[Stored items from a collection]

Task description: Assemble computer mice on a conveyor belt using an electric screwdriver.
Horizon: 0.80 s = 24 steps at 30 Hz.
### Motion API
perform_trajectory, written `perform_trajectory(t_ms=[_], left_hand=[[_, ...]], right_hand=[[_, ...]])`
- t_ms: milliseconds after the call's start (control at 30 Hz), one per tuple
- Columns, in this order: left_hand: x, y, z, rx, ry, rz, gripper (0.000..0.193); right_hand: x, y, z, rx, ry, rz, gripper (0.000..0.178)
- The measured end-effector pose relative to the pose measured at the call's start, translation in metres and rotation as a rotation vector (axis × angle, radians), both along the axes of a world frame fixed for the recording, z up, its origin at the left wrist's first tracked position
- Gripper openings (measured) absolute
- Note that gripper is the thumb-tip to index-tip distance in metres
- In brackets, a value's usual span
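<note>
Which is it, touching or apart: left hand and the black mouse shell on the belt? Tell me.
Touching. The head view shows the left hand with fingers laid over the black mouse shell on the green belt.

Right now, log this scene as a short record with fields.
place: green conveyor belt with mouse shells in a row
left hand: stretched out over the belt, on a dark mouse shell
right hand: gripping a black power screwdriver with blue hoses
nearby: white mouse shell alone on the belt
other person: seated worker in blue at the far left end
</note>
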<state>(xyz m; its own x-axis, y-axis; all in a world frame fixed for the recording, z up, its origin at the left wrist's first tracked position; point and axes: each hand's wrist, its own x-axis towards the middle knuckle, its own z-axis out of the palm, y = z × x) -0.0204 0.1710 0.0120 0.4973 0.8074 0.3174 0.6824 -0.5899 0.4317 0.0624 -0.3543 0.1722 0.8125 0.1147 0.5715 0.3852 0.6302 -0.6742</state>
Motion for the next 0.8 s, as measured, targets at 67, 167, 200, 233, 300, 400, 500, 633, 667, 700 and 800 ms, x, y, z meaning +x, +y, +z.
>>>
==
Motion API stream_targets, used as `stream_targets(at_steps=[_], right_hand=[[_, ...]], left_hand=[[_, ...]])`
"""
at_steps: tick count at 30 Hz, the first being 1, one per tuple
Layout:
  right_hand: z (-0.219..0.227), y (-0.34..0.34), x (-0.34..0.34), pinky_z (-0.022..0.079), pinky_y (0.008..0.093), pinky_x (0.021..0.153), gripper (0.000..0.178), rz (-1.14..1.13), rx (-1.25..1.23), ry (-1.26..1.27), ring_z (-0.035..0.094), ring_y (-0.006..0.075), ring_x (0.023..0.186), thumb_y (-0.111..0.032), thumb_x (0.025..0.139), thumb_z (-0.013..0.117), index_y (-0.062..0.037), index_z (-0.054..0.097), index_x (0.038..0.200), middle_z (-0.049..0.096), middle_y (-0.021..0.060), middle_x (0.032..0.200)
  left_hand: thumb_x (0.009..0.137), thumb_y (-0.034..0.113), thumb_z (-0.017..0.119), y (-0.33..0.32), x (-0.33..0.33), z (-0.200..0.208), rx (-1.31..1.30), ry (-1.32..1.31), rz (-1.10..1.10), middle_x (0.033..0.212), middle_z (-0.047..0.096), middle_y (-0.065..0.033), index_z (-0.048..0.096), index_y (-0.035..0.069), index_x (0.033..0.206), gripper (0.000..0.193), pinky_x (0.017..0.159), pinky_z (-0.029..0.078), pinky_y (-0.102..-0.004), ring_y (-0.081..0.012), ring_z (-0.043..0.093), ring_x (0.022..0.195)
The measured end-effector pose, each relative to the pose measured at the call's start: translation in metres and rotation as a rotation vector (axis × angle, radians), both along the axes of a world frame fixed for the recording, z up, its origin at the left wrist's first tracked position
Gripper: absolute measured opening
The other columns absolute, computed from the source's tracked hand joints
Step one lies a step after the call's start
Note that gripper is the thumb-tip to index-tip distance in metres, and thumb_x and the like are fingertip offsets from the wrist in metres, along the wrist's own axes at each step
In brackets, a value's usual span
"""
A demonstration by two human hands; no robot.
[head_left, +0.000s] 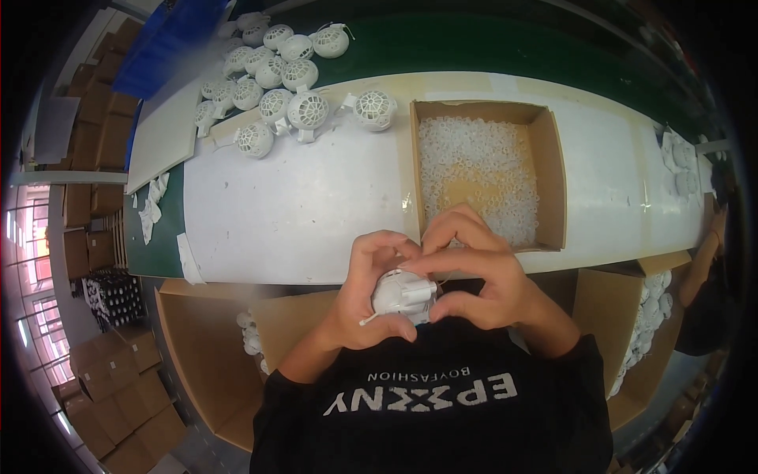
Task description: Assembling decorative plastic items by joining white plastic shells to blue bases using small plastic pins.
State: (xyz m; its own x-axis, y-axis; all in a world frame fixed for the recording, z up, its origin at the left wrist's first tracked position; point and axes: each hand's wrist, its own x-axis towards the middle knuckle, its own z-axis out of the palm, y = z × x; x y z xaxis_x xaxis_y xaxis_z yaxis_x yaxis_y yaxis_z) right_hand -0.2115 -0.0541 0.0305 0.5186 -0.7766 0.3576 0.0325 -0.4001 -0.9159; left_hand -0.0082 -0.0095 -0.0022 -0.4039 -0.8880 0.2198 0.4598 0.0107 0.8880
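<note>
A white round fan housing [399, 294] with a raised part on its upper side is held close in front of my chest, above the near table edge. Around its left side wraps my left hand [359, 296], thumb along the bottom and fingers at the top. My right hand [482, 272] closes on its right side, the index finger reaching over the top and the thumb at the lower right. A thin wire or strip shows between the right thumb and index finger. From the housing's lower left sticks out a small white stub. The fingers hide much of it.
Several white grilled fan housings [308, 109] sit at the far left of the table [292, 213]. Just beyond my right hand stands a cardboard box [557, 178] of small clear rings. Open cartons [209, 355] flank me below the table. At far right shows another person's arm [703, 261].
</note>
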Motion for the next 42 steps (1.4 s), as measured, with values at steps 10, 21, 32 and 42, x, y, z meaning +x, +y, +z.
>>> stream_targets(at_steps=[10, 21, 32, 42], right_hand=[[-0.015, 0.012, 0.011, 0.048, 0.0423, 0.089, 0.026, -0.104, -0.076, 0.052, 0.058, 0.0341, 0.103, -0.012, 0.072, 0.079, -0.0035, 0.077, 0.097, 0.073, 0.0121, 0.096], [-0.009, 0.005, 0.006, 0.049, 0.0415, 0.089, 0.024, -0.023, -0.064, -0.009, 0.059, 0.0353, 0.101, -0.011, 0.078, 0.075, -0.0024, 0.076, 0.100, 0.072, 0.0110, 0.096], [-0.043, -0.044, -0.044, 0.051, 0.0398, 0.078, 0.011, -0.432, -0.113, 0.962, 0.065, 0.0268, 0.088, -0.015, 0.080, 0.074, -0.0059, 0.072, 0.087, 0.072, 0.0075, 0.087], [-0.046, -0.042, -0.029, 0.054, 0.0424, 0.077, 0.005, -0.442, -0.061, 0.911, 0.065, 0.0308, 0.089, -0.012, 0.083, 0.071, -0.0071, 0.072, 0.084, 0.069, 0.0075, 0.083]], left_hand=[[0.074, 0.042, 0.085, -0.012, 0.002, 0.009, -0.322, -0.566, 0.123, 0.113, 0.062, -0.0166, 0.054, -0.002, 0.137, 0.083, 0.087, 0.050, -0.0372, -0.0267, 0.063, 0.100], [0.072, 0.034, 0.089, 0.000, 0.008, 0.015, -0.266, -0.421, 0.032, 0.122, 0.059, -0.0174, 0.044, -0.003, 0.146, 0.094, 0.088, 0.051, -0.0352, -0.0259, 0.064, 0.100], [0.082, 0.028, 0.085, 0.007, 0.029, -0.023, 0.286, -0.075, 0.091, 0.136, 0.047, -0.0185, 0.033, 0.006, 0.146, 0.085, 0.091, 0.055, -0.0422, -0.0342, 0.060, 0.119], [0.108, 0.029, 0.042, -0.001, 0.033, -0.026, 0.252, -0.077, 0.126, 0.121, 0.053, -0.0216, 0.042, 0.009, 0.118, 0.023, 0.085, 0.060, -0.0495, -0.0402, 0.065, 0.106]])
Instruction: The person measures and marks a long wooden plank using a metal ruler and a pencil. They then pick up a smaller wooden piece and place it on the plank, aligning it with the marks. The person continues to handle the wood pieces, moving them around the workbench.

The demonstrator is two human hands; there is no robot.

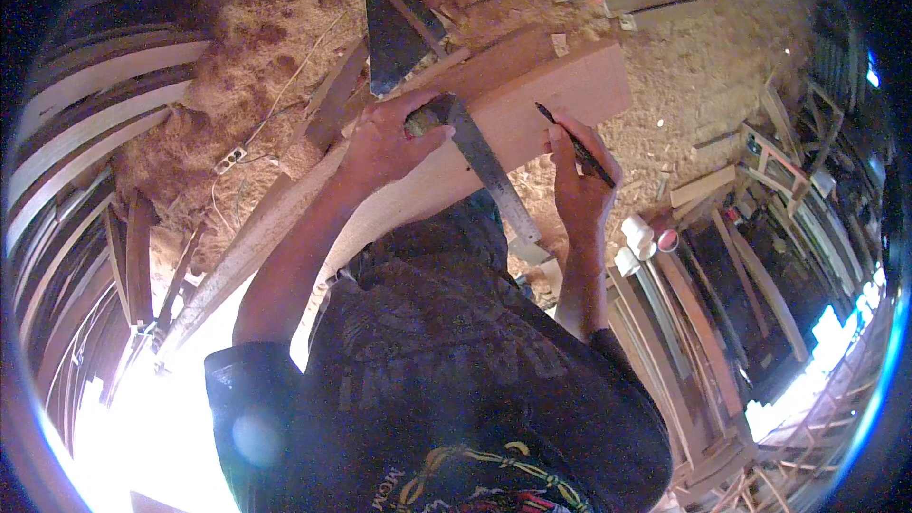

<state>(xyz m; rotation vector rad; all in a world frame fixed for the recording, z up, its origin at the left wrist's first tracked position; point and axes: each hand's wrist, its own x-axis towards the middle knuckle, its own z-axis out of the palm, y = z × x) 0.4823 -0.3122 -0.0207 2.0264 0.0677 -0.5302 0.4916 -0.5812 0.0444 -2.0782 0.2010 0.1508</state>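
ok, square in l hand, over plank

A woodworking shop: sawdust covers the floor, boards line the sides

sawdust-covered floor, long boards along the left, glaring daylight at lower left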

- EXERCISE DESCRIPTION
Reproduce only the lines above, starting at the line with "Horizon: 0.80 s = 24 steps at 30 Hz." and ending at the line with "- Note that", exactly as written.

- SOLUTION TO THIS PROBLEM
Horizon: 0.80 s = 24 steps at 30 Hz.
### Motion API
perform_trajectory, written `perform_trajectory(t_ms=[_], left_hand=[[_, ...]], right_hand=[[_, ...]])`
- t_ms: milliseconds after the call's start (control at 30 Hz), one per tuple
- Columns, in this order: left_hand: x, y, z, rx, ry, rz, gripper (0.000..0.193); right_hand: x, y, z, rx, ry, rz, gripper (0.000..0.178)
- The measured end-effector pose relative to the pose measured at the call's start, translation in metres and rotation as a rotation vector (axis × angle, radians), both along the axes of a world frame fixed for the recording, z up, its origin at the left wrist's first tracked position
- Gripper openings (measured) absolute
- Note that gripper is the thumb-tip to index-tip distance in metres

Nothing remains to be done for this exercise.